Why the fuss when the NHS is in surplus?

Image caption The NHS ended the last financial year in surplus

It is easy to forget with all the furore over debts in the NHS in England that the health service actually finished the year £2.1bn in surplus.

That sum - 2% of the overall budget - would be more than enough to pay off the deficits racked up by the 34 trusts which failed to balance their books in 2011-12 five times over.

So that then begs the question: why are the deficits proving so controversial that a committee of MPs has accused the government of not getting a grip on the situation?

The simple answer is that the NHS is trying to do something it has historically struggled to do - become more productive.

It is in the middle of a five-year £20bn savings drive.

That figure is not being cut from the health service. Instead it is a sum the government has asked the NHS to find by operating more effectively so that it can invest the money saved into providing more care.

This has meant more pressure than ever before on trusts that are not balancing their books.

No easy solution

Traditionally other parts of the NHS have bailed out those bits that have overspent. This still happened last year, and it is estimated another 22 trusts would have finished in the red without help from the Department of Health or local health chiefs.

But the practice is gradually being phased out - and that is why, despite the surplus, there is so much focus on the issue.

One trust - South London Healthcare - has already been put into administration and looks likely to be broken up.

Elsewhere there are talks of mergers between organisations or the closure of services to improve efficiency.

But these matters are not easy to solve.

Trusts which run up deficits often have deep-rooted, long-standing problems that cannot just be solved by a little management consultancy.

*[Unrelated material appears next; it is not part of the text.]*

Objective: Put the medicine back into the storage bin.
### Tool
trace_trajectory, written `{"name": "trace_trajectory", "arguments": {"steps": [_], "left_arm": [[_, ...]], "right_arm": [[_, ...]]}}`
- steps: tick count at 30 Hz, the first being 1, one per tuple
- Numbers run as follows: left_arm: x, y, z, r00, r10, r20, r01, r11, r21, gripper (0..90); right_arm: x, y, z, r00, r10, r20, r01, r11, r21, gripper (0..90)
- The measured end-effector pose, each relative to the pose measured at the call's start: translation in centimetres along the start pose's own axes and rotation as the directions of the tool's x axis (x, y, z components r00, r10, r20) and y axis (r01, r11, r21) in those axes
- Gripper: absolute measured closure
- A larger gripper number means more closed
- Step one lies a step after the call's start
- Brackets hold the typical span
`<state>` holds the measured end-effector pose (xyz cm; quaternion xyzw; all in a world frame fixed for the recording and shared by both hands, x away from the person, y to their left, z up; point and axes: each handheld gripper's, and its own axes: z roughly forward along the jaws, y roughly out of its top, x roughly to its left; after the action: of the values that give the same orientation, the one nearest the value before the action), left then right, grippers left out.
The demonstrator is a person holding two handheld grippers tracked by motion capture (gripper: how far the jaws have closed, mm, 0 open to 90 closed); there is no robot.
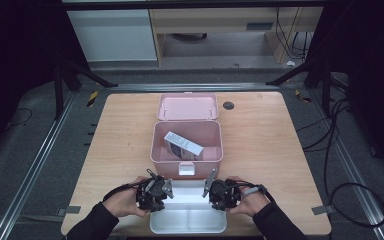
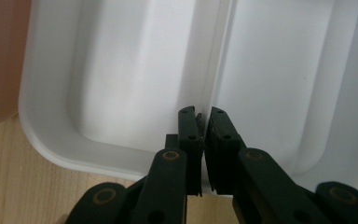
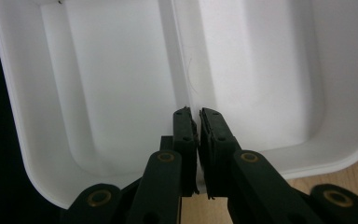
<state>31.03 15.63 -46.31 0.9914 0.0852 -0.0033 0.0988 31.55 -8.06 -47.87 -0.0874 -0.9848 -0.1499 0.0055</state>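
The white tray (image 1: 187, 220) is sitting on the desk (image 1: 260, 150), just in front of the pink box (image 1: 187, 142). The left gripper (image 2: 203, 122) and right gripper (image 3: 195, 122) are pinching its middle wall, fingers closed. It looks light, stiff and smooth, maybe slippery.

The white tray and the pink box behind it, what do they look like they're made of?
White tray: probably moulded plastic, smooth with a soft sheen; rounded corners and a moulded centre divider, on which both grippers are shut. Pink box: likely plastic too, with an even matte colour and rounded edges.
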Motion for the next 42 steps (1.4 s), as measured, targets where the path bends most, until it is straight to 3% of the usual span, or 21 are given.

Sometimes problems are related to costs that are very hard to control. For example, the most recent report by the Public Accounts Committee highlighted the burden of making PFI repayments - the money trusts owe for new buildings funded by the private sector.

This was one of the key issues for South London Healthcare. Two of its three main hospitals have PFI debts, and the administrator has said that if services are going to become sustainable in the long-term the government will have to cover some of those costs.

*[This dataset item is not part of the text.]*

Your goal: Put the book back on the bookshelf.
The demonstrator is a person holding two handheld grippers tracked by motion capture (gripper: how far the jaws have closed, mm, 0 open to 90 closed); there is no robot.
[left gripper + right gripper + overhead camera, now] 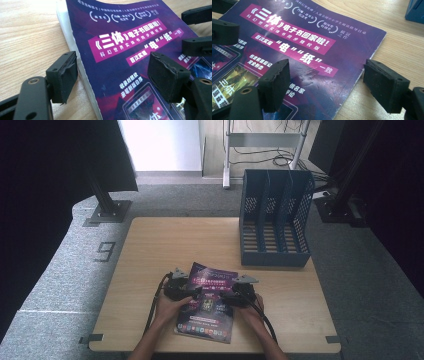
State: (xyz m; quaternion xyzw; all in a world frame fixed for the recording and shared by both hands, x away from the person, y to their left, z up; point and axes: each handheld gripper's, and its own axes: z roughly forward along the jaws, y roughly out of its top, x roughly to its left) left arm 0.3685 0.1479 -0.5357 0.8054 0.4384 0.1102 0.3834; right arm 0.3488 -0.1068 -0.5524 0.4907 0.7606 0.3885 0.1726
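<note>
My wooden table (150,270) carries a purple book (212,320) near me and a blue file rack (274,255) far right.

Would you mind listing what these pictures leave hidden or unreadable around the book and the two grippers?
- Book: its near edge is cut off by the bottom of both gripper views; in the high view the hands cover its sides.
- Cover print: too small to read in the high view.
- File rack: cut off at the top right corner of the right gripper view.
- Left gripper and right gripper: contact with the book is unclear.

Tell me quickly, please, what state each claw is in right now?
Left claw: open, straddling the book's left edge.
Right claw: open, straddling its right edge.
</note>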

Other factors include the "wrong mix" of patients.

Hospitals rely on having a good flow of easy-to-treat non-emergency patients coming through their doors, such as those needing knee and hip replacements, as they are paid per patient treated.

If they have a large pool of elderly patients with complex conditions, or high rates of emergency admissions - both of which are more expensive to treat - it can be hard to keep costs down.

Of course, the funding system is meant to take this into account and the best-performing trusts have found ways of reducing the most expensive types of treatment by investing in prevention.

But it is often easier said than done.

Expect the NHS balance sheet to dominate the headlines for a few more years yet.